I sigh. I have a routine. I have made plans, and now, my kid wants it all to change – permanently. I wonder if it is a good idea? Should I make her go? Should I let him take the day off? Should, should, should…
What would you do? It’s been two weeks now and the full court press is on.
As a mom of two student athletes, a coach and a taekwondo instructor, I came up with a method that can help get us and our children back on track.
5 Steps to Get Their Head Back in the Game
- Ask questions and listen. Find out the reason behind the reason for wanting to quit. Remember we all want to experience a certain feeling when we do an activity or have a goal. What feeling is your child after? Is it laughter, companionship, coolness, accomplishment, the doing it, etc.? What is missing from that activity now?

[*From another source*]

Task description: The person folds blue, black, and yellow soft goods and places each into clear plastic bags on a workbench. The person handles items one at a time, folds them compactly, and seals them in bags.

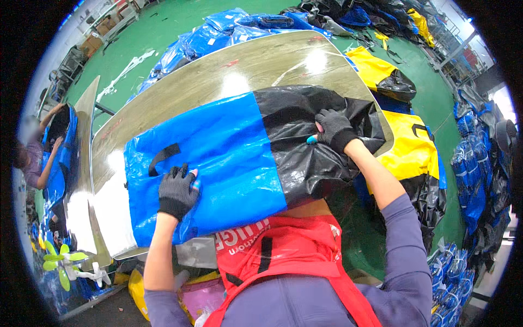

- Once you find out the reason behind the reason, take their temperature. On a piece of paper, make two columns. On one side list the positives for staying. On the other side list the negatives. By the end of steps 1 and 2, you should have a pretty accurate picture of what is driving your child and what his or her needs are. Remember to list the long term consequences (positive and negative) for quitting, as well.
- List possible solutions on a clean sheet of paper. This paper should be full of as many options as possible. Ask what is possible? What else is possible? etc… We tend to narrow a choice down to either a yes or a no. By expanding the possibilities, you actually open your child up. Once you open your child up, he or she is more open to trying. The goal of this exercise is to help your child to feel good about the choices that are available.
- Remember the reason behind the reason, and then, write the prescription. You and your child are ready to come up with a solution to try. The solution should satisfy the “smile” the child is after, while at the same time, address what you, as a parent, think is important.
- Implement the solution and test it. The only way you to know whether your solution is right is to test it. If it doesn’t work, try something else. Keep trying solutions until you hit upon the right remedy that gives the child his or her goal and satisfies you.
When you and I take those negative feelings and shift them to positive ones, we feel differently about our choices, and when that happens, we are in the right frame of mind to make the best decisions for ourselves and others.